Physical examination should include a complete musculoskeletal evaluation of the hip and focused specialty tests specific for the suspected diagnosis. The “active iliopsoas snapping test” is the most commonly described examination maneuver for detecting internal hip snapping. This test is performed by having the patient actively move the hip from the FABER position to extension and neutral ( Fig. 82.5A–C ). The examiner's hand should be placed on the groin to palpate the iliopsoas snapping, which typically occurs with the hip between 30 and 45 degrees of flexion. Iliopsoas strength is assessed by resisted hip flexion with the patient in the sitting position, which may result in groin pain but does not usually recreate snapping. Localized swelling of the inguinal region has been reported in up to 59% of patients with painful internal snapping. Diagnostic US-guided injections of the iliopsoas bursa are useful in the evaluation of iliopsoas snapping ( Fig. 82.6 ). A pre- and postinjection examination can be performed to determine whether the patient experiences pain relief; if so, it supports the diagnosis of painful snapping.

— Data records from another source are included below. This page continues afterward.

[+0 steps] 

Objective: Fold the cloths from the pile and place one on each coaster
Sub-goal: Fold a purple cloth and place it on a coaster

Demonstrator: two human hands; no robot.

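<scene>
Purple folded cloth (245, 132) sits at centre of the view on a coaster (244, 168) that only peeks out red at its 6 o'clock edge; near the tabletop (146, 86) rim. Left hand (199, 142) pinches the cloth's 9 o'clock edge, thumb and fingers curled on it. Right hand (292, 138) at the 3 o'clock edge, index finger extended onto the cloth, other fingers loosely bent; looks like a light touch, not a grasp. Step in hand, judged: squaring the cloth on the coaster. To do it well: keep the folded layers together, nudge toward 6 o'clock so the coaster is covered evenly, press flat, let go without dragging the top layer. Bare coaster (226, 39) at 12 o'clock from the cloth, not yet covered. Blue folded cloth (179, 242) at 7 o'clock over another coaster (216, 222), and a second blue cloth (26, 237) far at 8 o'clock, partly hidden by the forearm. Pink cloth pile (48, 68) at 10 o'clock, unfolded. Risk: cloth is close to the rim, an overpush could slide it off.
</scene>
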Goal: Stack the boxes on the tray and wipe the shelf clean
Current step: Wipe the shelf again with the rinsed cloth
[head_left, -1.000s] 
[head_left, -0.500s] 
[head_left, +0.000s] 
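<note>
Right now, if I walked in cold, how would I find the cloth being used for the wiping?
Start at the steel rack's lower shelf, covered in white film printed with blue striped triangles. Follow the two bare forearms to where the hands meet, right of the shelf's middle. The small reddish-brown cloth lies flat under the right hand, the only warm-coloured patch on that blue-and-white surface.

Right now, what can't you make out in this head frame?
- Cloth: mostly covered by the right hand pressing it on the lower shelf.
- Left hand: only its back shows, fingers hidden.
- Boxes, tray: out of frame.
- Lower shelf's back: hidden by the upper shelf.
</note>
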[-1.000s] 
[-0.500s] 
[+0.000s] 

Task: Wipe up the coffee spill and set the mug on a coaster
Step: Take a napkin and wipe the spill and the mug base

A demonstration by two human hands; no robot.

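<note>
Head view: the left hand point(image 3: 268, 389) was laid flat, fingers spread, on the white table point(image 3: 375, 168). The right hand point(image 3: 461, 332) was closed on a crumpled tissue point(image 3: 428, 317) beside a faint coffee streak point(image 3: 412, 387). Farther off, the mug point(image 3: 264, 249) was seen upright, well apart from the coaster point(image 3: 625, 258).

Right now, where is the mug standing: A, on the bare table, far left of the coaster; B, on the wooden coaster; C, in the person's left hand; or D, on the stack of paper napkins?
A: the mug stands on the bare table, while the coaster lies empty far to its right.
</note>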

It is important also to evaluate patients for external snapping of the iliotibial band (ITB) over the greater trochanter, which may present in a similar manner to iliopsoas snapping. Patients often report a sensation of the hip dislocating during the snapping event. The examination is the most efficient way to distinguish between internal and external hip snapping. Our preferred exam technique—the “bicycle test”—for determining the presence of external hip snapping is performed by having the patient actively cycle the affected extremity from flexion to extension while lying in the lateral decubitus position ( Fig. 82.7A and B ). A palpable snap or clunk over the greater trochanter is confirmatory for this diagnosis.

Imaging

Although iliopsoas snapping is typically diagnosed with a thorough history and physical exam, imaging studies can be valuable for confirming the diagnosis and identifying concomitant hip pathology. Radiographic evaluation should begin with anteroposterior (AP) radiographs of the pelvis and lateral hip to rule out acute or chronic osseous abnormalities and evaluate for radiographic signs of FAI. In cases where the source of snapping is uncertain, dynamic US can be used to visualize the iliopsoas tendon or ITB during provocative maneuvers such as the active iliopsoas snapping and bicycle tests. US is also useful in identifying joint effusions and synovitis, rectus femoris tendinopathy, and iliopsoas bursitis and tendonitis. In addition to also being able to detect iliopsoas tendinitis and bursitis, MRI is useful in diagnosing associated chondral and labral pathology, which is present in 67% to 100% of patients presenting with painful iliopsoas snapping. MRI can determine the pathologic reason for snapping in up to 100% of patients. For patients with suspected IPI, plain film x-rays may show signs of FAI ; however, the most pertinent radiographic finding is a labral tear at or near the 3 o'clock position as seen on MRI.